AIM OF THE TASK:
Type again, exactly, the lines below from the start through the line that includes "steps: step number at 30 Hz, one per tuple".

▬▬▬▬▬▬

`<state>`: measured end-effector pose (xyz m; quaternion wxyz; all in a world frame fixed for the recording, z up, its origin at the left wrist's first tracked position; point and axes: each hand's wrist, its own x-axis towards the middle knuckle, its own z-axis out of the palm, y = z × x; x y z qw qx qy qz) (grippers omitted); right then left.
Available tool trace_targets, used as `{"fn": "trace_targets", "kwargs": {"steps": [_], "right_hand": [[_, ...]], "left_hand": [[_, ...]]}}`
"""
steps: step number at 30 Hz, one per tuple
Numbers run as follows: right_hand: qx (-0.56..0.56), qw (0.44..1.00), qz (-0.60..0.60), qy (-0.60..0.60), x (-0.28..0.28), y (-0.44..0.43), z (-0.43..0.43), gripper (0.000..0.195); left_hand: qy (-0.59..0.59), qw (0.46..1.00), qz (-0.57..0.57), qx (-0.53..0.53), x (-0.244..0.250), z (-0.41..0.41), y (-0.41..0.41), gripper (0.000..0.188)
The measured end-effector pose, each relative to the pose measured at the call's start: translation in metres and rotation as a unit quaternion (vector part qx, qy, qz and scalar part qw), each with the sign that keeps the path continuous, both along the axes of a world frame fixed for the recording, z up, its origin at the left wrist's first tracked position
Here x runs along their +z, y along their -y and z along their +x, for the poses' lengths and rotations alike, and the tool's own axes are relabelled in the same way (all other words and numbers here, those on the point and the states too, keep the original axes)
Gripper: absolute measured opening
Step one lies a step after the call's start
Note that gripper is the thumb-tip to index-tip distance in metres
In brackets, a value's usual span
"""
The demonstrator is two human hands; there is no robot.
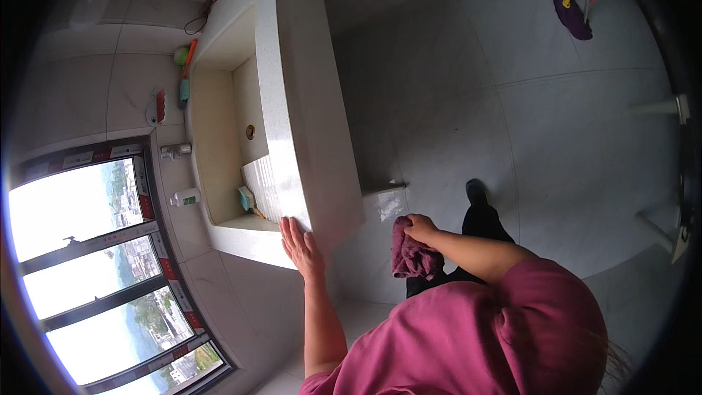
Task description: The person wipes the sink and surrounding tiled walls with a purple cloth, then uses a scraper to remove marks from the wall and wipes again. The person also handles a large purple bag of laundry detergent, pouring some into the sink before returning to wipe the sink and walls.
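My left hand (pixel 300 247) lies with extended fingers on the front corner of a pale stone laundry sink (pixel 290 175), holding nothing. Beside its fingertips is the sink's ribbed washboard (pixel 263 178). A teal-and-white scrubbing brush (pixel 246 198) rests at the washboard's edge inside the basin. My right hand (pixel 421 229) grips a bunched maroon towel (pixel 414 255), which hangs down in front of my legs, apart from the sink. The basin's drain (pixel 250 132) is uncovered.
A metal tap (pixel 175 151) and a white bottle (pixel 185 197) are along the sink's wall side, near a window (pixel 131 263). A purple mop head (pixel 572 15) stands on the tiled floor (pixel 439 109). A dark cable (pixel 205 11) lies by the sink's far end.
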<state>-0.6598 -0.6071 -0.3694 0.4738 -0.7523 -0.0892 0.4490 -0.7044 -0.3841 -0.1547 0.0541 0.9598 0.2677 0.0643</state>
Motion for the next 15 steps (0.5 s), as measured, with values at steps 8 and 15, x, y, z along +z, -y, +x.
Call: {"fn": "trace_targets", "kwargs": {"steps": [8,15], "right_hand": [[-0.096,0.962,0.249,0.061,0.106,-0.056,0.053,0.057],[-0.145,0.975,0.165,-0.040,0.094,-0.152,0.172,0.056]], "left_hand": [[-0.014,1.000,0.023,-0.006,0.007,0.004,0.007,0.051],[-0.031,0.999,0.003,-0.004,0.013,0.006,0.012,0.052]]}}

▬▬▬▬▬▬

ANSWER TO THE PROBLEM:
`<state>`: measured end-effector pose (xyz m; quaternion wxyz; all in a world frame fixed for the recording, z up, its origin at the left wrist's first tracked position; point and axes: each hand's wrist, its own x-axis towards the middle knuckle, its own z-axis out of the palm, y = z × x; x y z qw qx qy qz) (grippers omitted); right then left.
Available tool trace_targets, used as `{"fn": "trace_targets", "kwargs": {"steps": [_], "right_hand": [[_, ...]], "left_hand": [[_, ...]]}}`
"""
steps: step number at 30 Hz, one per tuple

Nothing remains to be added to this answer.